(About this task): Find and return every line of the data that contains the word "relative".

━━━━━━

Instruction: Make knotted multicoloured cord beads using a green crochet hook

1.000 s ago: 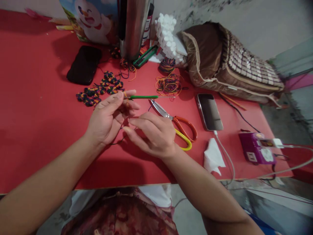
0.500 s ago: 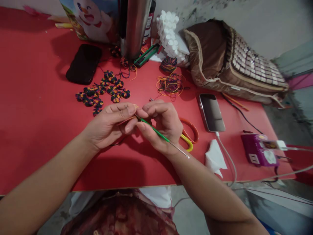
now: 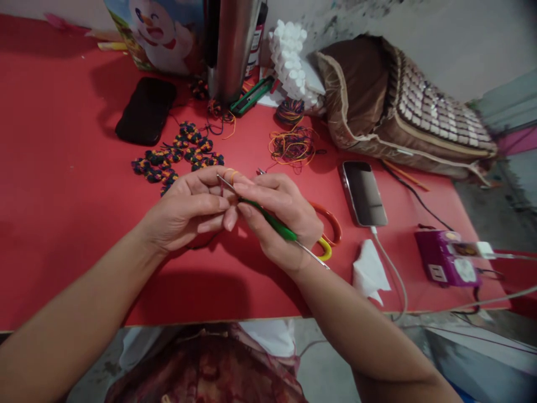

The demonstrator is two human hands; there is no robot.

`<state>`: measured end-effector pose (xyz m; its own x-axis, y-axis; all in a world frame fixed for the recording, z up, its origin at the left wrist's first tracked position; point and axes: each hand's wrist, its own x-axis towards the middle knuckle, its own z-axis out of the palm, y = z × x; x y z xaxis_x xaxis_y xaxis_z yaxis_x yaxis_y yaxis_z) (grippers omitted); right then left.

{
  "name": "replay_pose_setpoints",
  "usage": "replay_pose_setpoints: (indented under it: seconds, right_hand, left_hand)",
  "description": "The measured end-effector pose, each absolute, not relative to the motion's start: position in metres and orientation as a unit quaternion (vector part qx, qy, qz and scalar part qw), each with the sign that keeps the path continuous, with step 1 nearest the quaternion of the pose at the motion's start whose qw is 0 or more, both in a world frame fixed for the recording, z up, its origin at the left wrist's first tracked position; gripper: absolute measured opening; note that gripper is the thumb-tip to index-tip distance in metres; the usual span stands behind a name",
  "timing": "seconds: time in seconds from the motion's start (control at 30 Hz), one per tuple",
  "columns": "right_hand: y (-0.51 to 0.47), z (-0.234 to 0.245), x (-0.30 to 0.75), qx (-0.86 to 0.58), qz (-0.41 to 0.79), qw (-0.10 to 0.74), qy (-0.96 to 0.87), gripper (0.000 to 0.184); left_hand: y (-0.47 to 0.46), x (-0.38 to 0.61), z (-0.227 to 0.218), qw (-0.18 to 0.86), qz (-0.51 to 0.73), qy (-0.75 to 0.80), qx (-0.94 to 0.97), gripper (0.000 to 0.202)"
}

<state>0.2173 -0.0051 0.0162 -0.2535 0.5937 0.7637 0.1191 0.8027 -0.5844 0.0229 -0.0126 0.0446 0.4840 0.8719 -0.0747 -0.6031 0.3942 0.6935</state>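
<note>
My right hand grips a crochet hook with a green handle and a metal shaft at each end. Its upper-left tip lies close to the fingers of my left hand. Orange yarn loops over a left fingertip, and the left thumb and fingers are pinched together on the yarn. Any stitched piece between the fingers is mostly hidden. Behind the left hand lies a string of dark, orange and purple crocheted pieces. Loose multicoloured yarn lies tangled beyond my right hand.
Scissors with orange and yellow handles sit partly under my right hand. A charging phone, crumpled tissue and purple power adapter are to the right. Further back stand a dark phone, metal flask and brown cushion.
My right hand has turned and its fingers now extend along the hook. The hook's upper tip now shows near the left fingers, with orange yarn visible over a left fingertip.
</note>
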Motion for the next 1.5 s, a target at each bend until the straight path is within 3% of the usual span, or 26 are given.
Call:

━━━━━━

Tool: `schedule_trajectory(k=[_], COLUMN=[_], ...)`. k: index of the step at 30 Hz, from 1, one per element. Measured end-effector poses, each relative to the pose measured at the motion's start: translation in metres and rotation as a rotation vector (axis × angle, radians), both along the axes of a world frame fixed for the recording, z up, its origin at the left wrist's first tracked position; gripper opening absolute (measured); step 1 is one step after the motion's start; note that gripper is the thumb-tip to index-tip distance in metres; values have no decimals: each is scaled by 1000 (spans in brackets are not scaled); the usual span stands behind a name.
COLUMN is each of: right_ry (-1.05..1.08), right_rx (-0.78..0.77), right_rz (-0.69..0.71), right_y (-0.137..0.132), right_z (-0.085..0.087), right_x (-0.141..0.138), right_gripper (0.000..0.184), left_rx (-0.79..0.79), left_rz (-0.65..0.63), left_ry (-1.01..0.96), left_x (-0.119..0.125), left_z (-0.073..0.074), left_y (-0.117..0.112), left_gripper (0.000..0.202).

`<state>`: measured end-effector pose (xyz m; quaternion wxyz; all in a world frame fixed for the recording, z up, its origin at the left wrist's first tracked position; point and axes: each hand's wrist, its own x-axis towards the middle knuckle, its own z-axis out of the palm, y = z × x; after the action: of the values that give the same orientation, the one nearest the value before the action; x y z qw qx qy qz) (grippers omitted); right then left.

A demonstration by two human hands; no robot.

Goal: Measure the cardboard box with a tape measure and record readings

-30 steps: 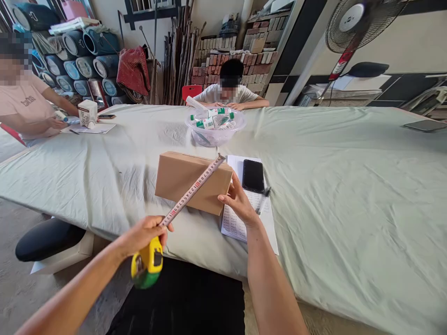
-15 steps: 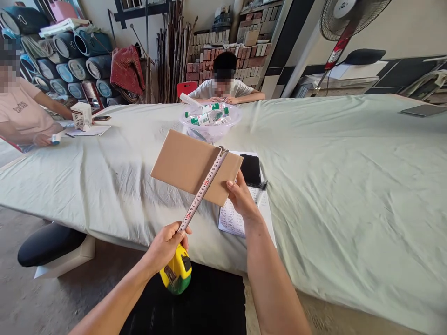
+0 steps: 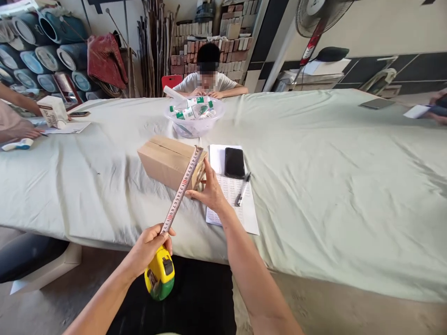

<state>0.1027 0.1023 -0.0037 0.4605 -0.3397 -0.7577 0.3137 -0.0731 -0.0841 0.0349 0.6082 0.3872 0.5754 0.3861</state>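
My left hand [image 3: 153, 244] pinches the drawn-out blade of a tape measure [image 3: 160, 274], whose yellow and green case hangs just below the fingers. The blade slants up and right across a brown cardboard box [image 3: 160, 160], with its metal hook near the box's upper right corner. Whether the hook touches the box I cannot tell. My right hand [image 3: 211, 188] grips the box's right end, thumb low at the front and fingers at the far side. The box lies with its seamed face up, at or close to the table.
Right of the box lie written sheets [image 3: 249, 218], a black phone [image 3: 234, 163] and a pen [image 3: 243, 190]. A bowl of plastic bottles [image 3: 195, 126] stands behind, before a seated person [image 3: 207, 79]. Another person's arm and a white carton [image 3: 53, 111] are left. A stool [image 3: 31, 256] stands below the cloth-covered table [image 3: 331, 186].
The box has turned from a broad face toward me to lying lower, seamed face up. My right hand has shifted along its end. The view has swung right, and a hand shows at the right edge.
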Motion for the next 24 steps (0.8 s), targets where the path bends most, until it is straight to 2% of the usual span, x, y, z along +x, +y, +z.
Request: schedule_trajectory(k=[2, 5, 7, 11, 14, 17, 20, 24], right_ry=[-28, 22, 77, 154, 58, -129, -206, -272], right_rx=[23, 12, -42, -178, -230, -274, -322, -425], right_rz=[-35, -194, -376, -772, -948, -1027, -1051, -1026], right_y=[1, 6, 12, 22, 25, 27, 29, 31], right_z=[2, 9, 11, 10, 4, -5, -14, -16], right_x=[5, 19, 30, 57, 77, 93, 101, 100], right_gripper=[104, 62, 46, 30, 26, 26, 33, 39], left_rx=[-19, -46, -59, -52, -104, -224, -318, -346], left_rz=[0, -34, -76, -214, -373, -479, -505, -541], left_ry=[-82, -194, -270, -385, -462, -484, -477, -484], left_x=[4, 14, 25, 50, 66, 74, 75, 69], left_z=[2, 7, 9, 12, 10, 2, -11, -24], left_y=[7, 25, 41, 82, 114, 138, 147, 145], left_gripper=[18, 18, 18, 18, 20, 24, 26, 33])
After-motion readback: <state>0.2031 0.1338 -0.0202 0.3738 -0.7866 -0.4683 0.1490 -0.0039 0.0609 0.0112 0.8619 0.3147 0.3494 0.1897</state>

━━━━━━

(Task output):
  "description": "The measured end-effector pose, each absolute, not relative to the motion's start: position in metres and orientation as a unit quaternion (vector part qx, qy, qz and scalar part qw), each with the sign that keeps the path continuous, with step 1 nearest the quaternion of the pose at the motion's start whose qw is 0 or more, both in a world frame fixed for the recording, z up, its origin at the left wrist's first tracked position; gripper: absolute measured opening; note that gripper is the thumb-tip to index-tip distance in metres; the usual span stands behind a name",
Tool: `schedule_trajectory(k=[_], COLUMN=[_], ...)`. k: index of the step at 30 Hz, from 1, one per element. Measured end-effector poses, each relative to the pose measured at the motion's start: translation in metres and rotation as a rotation vector (axis × angle, radians), both along the axes of a world frame fixed for the recording, z up, its origin at the left wrist's first tracked position; gripper opening absolute (measured); step 1 is one step after the motion's start; note that gripper is the thumb-tip to index-tip distance in metres; values have no decimals: each is scaled by 1000 (spans in brackets are not scaled); the usual span stands behind a name.

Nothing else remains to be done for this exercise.